Quick. Which FBS conference has the highest average pay for its athletic directors?
If you said the SEC — a logical assumption — prepare for a bit of surprise. According to Athletic Director U, which covers all things in the administration of collegiate athletics, it’s the Big 12.
The average pay for a Big 12 athletic director including bonuses, according to data compiled by USA Today and analyzed by ADU, is $1.3 million. The Big 10 is second at $1.1 million, the ACC third at $1.033 million, followed by the SEC at $1.03 million. The Pac12 is the only Power 5 conference with an average of fewer than seven figures, coming in at almost $840,000 per AD.

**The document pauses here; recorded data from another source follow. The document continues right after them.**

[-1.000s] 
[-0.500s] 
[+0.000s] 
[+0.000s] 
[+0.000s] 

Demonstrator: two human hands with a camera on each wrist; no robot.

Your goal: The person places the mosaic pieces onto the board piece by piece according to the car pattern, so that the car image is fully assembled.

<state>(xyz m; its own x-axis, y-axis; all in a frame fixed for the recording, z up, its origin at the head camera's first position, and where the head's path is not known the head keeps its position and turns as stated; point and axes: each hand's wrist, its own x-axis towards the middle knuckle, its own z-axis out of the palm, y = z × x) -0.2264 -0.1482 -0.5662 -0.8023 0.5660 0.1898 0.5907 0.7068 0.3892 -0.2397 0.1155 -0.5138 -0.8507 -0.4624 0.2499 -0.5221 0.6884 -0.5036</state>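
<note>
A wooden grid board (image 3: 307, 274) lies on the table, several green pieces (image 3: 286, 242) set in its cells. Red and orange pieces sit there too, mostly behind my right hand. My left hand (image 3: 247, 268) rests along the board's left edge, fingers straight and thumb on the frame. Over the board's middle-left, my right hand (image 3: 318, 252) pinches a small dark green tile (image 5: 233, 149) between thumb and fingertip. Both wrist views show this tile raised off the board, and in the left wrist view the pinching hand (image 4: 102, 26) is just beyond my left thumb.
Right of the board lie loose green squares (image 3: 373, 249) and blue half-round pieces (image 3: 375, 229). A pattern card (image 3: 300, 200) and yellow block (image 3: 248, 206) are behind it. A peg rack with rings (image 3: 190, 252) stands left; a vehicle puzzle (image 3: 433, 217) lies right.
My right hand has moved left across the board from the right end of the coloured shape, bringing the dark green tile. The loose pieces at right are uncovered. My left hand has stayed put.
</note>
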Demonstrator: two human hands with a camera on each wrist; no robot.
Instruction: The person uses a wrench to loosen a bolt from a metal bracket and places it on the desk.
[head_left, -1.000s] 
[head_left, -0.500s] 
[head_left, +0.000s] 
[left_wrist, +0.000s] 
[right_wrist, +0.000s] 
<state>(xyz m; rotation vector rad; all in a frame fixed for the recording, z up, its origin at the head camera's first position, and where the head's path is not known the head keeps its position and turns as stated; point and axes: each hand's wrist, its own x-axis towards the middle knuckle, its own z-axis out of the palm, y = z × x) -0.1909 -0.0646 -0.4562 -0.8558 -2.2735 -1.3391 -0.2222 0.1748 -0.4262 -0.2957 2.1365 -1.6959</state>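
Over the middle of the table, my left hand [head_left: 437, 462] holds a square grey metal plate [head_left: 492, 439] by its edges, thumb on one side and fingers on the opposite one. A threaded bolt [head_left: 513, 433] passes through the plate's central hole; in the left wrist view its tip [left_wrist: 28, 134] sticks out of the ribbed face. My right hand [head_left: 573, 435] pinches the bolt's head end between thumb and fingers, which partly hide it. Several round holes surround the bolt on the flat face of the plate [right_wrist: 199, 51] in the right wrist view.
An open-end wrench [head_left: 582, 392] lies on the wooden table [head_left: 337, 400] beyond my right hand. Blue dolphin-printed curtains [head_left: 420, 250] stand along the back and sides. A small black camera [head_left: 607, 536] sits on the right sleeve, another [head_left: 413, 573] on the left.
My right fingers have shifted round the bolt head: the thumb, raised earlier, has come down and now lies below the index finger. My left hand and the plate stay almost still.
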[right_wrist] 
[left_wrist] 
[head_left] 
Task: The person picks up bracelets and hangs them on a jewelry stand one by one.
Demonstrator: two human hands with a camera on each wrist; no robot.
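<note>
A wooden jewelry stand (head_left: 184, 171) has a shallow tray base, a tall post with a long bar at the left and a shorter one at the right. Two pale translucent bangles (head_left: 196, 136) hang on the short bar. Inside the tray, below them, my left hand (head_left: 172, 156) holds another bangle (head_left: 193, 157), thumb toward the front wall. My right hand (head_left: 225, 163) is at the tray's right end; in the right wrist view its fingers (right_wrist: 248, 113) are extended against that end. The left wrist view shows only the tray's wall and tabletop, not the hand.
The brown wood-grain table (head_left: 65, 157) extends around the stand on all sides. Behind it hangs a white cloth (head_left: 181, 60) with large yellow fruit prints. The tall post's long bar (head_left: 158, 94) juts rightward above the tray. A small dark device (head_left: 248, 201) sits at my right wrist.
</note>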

There are a number of interesting items to be looked at from just this one group of numbers, but before we get started, one note. The numbers used here do not include any of the self-imposed decreases taken by many administrators due to the COVID-19 pandemic. Still, they provide a very interesting view of what ADs are earning, and what sort of return on investment their particular schools are making.
The Big 12, in achieving its top average, is unsurprisingly boosted by the presence of Texas’ Chris Del Conte ($2,3000,000) and Oklahoma’s Joe Castiglione ($1,733,333). Del Conte is second nationally (behind only Notre Dame’s Jack Swarbrick), while Castiglione is fifth. The shocker, though, is Texas Tech’s Kirby Hocutt, who stands fourth nationally at $1,850,000 per year. All three of the Big 12 top earners make more than any SEC AD.
Two more Big 12 ADs top the seven-figure mark: Baylor’s Mack Rhoades ($1,554,897 – 9th nationally) and Kansas’ Jeff Long ($1,500,000 – 11th). That gives the Big 12 five of the 25 ADs in the nation which make more than $1 million per year.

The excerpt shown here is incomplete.